Richard Denison, Ph.D., is a Senior Scientist.

[Use this link to see all of our posts on Dourson.]

Yesterday, the chair of a “Health Effects Expert Panel” convened by the West Virginia Testing Assessment Project (WV TAP) held a press conference to present the panel’s preliminary findings from its review of the “safe” level set by the Centers for Disease Control (CDC) for MCHM and other chemicals that spilled into the Elk River in early January and contaminated the drinking water of 300,000 West Virginia residents.

A final report from the panel apparently won’t be released until May, but a press release issued yesterday sounds far from preliminary in saying the panel supports CDC’s methods, assumptions, toxicity data and “safety factors.”  While providing no details, the release indicates the panel is using the same flawed and incomplete summary of a toxicity study used by CDC in its rush to set a safe level for MCHM.  And it parrots CDC’s erroneous use of the term “safety factors,” which is at odds with the National Academy of Sciences’ strong recommendation that such term should be avoided as it is highly misleading.

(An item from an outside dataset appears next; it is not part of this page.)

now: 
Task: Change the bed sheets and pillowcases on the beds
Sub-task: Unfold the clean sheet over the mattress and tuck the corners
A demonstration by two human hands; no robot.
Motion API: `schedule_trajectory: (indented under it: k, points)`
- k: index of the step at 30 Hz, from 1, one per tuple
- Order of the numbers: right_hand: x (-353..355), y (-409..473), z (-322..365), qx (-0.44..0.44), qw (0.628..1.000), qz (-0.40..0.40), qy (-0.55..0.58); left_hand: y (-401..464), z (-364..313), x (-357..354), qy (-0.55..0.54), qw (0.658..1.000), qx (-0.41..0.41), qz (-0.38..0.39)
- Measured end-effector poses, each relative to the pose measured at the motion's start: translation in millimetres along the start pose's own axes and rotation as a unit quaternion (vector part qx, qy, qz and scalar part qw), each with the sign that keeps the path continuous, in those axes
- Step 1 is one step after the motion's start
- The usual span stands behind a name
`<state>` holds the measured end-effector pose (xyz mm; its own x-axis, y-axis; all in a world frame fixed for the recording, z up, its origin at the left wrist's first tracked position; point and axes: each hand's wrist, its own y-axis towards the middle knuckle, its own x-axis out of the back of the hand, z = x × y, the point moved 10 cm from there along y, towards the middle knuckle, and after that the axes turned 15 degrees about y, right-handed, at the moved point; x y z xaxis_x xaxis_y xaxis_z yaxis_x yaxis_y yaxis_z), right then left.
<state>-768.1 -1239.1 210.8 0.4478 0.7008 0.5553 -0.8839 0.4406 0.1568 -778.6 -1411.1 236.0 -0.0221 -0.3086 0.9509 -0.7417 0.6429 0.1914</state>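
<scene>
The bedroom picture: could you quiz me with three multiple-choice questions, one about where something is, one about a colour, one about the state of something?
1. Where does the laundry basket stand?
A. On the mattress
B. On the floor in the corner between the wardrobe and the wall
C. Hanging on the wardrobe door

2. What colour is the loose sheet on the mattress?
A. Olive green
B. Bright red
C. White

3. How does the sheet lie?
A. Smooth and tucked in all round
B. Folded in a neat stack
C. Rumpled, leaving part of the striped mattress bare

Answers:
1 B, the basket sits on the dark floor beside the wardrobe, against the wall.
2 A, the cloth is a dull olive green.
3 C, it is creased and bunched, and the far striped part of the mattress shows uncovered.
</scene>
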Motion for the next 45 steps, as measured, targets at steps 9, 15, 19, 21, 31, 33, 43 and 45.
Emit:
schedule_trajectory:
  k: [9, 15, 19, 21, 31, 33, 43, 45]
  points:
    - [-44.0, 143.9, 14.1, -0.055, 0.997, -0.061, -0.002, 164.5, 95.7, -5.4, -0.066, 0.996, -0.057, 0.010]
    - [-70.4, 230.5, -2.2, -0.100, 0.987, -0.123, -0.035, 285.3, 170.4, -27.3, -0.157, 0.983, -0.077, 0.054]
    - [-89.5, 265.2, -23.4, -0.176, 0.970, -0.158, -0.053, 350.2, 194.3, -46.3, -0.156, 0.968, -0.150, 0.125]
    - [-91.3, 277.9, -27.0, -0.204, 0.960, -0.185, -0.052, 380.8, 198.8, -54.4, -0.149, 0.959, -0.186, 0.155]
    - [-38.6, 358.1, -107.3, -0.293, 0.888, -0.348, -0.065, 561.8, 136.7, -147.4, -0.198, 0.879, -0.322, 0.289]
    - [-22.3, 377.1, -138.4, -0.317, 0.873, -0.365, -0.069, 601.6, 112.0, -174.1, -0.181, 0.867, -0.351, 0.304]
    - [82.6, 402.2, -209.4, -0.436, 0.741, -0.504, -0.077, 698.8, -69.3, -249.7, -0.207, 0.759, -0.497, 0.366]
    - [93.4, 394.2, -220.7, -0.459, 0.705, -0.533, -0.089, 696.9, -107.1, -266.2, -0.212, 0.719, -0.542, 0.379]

In addition to choosing to rely on the same summary CDC used of a 1990 study conducted by MCHM’s manufacturer, Eastman Chemical, the panel accepted at face value Eastman’s interpretation that the study identified a no-effect level.  That conclusion has been questioned and cannot be independently assessed because Eastman has not provided the actual quantitative data from the study.  Moreover, the study used a protocol dating from 1981 that has been extensively revised at least twice since then.  These are among the many problems identified with this study.

It appears the panel’s main departure from CDC was to assume the most highly exposed population would have been formula-fed infants instead of older children.  The panel’s “safe” level is 120 parts per billion (ppb), a value about 8-fold lower than CDC’s level of 1 part per million (ppm).  That seems an improvement over the CDC’s methodology.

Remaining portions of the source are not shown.